This chapter is relevant to Section M (i) of the 2017 CICM Primary Syllabus, which expects the exam candidates to "describe the autonomic nervous system, including anatomy", where the including anatomy specifically concerns the anatomy of the parasympathetic nervous system. For some weird reason this unimportant aspect of autonomic neurology was tested twice in the past papers:
From the comments made by the examiners, we can determine that "an outline of the relevant nerves" was necessary, and that the successful candidate would have to "named and located" all of the "various ganglia". This is a strange expectation, as it is at odds with the future practice of intensive care trainees, during which none of their roles will ever require this. To reconcile this topic with the realities of critical care, an attempt was made to inject relevance into the following recitation of anatomical facts by embedding fragments of clinically relevant information.
Structural organisation of the parasympathetic nervous system:
- Central control structures: amygdala, insular cortex and anterior cingulate cortex, which project mostly to the hypothalamus, which then projects to the brainstem cranial nerve nuclei
- Parasympathetic preganglionic neurons reside in the brainstem and the sacral spinal cord:
- Edinger-Westphal nucleus of the midbrain
- Superior salivary nucleus in the pontine tegmentum
- Inferior salivary nucleus in the lowermost dorsal pons
- Dorsal vagal nucleus in the medulla
- Nucleus ambiguus, also in the medulla
- Intermediolateral laminae (V-VII) at the S2-S4 sacral spinal cord segments.
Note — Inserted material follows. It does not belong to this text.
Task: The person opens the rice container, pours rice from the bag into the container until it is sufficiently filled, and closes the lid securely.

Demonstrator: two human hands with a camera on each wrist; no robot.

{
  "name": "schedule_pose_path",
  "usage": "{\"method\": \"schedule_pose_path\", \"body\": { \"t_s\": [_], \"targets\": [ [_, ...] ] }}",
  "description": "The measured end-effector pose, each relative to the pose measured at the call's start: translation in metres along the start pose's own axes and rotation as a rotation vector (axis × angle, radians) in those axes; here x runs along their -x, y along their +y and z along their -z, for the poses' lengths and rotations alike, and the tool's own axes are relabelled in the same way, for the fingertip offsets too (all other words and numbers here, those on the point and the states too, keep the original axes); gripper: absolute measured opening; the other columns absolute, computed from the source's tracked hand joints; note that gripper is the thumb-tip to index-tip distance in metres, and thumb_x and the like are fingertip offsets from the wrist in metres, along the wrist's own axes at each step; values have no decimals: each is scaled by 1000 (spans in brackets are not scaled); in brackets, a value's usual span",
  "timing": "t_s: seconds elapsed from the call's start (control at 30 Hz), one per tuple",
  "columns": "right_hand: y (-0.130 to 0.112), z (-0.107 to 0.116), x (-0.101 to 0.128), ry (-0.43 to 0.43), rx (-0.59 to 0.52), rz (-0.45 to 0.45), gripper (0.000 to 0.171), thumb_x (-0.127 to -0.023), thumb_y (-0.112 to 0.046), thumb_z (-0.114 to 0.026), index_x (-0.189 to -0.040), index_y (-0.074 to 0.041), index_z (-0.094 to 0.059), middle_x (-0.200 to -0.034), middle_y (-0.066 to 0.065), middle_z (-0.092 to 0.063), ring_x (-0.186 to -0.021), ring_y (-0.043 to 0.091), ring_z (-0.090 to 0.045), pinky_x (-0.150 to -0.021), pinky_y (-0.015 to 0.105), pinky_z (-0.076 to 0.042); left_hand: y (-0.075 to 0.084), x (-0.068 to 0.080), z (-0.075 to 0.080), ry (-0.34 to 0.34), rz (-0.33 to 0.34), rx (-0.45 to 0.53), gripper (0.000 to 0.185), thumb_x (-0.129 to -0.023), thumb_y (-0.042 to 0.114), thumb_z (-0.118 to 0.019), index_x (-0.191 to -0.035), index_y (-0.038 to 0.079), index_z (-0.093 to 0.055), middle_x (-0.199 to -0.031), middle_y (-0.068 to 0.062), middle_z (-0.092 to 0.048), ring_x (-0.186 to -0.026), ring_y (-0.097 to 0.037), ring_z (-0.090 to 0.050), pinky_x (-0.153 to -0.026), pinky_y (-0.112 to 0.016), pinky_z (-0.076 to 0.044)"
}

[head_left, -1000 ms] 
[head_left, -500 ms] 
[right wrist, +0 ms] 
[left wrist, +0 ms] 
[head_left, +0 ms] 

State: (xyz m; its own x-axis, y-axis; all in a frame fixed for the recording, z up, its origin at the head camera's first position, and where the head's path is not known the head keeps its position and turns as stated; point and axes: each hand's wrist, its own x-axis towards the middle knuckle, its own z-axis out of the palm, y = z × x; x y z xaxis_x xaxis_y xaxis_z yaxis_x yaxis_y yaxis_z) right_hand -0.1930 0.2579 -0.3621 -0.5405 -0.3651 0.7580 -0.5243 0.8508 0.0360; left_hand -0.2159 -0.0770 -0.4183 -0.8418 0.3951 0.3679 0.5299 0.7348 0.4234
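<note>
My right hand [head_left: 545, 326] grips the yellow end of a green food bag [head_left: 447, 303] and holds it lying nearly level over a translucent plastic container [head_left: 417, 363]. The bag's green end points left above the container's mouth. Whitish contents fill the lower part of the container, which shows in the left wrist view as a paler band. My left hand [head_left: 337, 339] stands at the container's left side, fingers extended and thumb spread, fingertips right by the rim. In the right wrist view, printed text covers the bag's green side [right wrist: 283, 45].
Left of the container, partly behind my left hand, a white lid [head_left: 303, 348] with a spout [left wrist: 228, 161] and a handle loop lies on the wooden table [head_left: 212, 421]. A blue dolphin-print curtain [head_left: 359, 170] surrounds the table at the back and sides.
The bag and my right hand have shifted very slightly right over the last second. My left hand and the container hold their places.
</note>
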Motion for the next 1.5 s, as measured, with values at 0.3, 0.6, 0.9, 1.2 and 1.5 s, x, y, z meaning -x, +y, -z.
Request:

- Sympathetic preganglionic fibres
- Lightly myelinated B fibres in cranial nerve and pelvic nervi erigendes
- Transmission is reasonably fast, eg. vagus measures about 15 m/s
- Long fibres (whereas sympathetic preganglionic fibres are short)
- Parasympathetic ganglia:
- Positioned close to the organs they innervate
- Four named ganglia in the head and neck: ciliary ganglion, pterygopalatine ganglion, submandibular ganglion, otic ganglion
- Other "named" ganglia are the vagal cardiac ganglia and the pelvic splanchnic ganglion; and also the pelvic and abdominal viscera contain numerous nameless ganglia.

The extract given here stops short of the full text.